• AIM OF THE EXERCISE
Set down exactly the lines in the records below that run from the line with "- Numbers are" to the line with "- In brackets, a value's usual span", inclusive, and nothing more.
== RECORDS FOR THE TASK ==
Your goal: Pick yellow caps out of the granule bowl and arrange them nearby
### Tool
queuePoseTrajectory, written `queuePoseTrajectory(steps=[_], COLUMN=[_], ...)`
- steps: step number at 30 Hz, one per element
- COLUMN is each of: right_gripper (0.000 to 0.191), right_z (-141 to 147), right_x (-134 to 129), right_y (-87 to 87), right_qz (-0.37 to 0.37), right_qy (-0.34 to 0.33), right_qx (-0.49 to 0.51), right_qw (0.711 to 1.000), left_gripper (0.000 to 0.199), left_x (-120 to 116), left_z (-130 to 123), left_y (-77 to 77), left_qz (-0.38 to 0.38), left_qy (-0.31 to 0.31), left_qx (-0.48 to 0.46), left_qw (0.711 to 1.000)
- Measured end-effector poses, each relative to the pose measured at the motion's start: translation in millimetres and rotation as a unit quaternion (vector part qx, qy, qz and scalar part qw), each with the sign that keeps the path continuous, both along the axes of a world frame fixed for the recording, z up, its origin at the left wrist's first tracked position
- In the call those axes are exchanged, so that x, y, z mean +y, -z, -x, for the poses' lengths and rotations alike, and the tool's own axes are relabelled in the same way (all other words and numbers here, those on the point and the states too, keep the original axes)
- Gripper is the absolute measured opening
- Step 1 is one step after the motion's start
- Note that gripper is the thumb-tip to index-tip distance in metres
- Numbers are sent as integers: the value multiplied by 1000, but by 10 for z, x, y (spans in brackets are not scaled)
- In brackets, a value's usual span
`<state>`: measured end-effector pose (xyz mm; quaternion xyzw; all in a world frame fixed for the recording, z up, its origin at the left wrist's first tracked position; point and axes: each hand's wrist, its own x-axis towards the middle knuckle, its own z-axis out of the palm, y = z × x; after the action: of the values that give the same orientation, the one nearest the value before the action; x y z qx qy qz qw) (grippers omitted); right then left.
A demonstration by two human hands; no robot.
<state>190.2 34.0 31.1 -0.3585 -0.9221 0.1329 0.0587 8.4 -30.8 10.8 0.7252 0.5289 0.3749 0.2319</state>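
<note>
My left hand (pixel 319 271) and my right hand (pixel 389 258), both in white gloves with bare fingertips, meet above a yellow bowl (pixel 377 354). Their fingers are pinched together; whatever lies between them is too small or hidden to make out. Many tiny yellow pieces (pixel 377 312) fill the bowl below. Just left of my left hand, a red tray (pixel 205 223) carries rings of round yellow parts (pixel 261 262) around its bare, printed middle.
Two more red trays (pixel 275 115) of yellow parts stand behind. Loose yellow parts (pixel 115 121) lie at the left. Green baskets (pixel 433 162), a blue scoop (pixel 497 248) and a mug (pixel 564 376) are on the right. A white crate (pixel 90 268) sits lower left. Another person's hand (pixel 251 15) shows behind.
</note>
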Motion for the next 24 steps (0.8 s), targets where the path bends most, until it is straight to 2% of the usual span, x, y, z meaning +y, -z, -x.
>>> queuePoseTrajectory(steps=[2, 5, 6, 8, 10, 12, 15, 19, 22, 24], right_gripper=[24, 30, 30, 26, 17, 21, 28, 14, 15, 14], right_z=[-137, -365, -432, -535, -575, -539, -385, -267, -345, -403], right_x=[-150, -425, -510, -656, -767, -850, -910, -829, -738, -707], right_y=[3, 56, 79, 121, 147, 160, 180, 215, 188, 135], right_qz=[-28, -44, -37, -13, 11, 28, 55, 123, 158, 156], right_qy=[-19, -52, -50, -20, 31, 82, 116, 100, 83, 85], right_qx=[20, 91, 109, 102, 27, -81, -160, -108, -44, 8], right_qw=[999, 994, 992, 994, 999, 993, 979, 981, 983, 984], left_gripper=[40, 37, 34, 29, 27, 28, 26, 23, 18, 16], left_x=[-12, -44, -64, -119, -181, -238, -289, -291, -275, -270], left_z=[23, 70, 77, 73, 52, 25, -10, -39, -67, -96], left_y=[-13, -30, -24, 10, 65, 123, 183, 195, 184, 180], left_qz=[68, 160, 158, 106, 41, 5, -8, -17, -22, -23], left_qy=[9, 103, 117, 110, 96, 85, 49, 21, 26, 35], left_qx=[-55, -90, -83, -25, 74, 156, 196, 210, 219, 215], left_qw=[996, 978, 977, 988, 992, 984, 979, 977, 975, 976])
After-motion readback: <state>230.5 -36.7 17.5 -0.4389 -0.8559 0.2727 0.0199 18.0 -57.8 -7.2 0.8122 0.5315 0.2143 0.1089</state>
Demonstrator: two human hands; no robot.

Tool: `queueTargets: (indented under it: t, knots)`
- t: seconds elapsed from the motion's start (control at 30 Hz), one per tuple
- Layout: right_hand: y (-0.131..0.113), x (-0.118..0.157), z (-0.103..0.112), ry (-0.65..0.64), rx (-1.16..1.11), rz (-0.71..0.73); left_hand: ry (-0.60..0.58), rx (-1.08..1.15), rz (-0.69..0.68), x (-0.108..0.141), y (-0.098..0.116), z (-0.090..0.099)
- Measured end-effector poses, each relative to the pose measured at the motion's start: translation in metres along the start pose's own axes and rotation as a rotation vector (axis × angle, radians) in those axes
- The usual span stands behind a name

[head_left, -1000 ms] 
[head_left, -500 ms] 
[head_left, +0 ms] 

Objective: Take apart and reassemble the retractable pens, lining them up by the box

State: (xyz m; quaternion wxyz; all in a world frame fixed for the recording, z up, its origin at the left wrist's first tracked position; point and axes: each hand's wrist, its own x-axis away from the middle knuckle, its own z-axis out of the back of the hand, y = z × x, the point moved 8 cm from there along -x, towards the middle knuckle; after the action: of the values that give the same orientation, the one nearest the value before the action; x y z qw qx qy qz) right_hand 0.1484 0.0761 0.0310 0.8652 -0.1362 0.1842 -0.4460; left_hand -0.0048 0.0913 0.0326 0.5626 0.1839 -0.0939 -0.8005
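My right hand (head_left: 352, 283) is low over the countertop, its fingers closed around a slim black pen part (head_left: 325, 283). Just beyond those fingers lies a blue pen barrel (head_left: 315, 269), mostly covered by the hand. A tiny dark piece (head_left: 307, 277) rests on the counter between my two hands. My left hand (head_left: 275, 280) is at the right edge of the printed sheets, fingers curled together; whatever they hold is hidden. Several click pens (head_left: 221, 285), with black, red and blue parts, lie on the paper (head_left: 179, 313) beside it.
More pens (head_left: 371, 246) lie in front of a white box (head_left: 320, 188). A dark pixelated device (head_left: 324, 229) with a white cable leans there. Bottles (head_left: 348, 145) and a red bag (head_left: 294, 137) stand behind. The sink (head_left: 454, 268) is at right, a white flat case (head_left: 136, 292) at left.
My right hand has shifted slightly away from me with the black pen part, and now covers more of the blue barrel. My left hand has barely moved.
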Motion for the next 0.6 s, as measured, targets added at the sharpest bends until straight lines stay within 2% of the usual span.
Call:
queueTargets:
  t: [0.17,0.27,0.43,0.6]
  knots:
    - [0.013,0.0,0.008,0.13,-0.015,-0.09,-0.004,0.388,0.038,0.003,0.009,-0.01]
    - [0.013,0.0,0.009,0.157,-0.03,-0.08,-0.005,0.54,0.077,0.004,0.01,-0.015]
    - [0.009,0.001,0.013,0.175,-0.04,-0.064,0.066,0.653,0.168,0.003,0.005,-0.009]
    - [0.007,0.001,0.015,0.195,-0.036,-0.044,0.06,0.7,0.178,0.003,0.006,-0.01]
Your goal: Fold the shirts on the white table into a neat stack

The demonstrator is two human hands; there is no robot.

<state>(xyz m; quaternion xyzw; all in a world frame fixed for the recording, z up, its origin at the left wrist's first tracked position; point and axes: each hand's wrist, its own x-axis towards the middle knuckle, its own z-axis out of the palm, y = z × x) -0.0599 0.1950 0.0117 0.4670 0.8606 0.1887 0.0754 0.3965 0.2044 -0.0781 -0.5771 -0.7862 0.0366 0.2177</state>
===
• SOLUTION FOR THIS PROBLEM
- Numbers are sent as integers: the value multiplied by 1000, but by 10 for z, x, y (spans in brackets are not scaled)
- In brackets, a value's usual span

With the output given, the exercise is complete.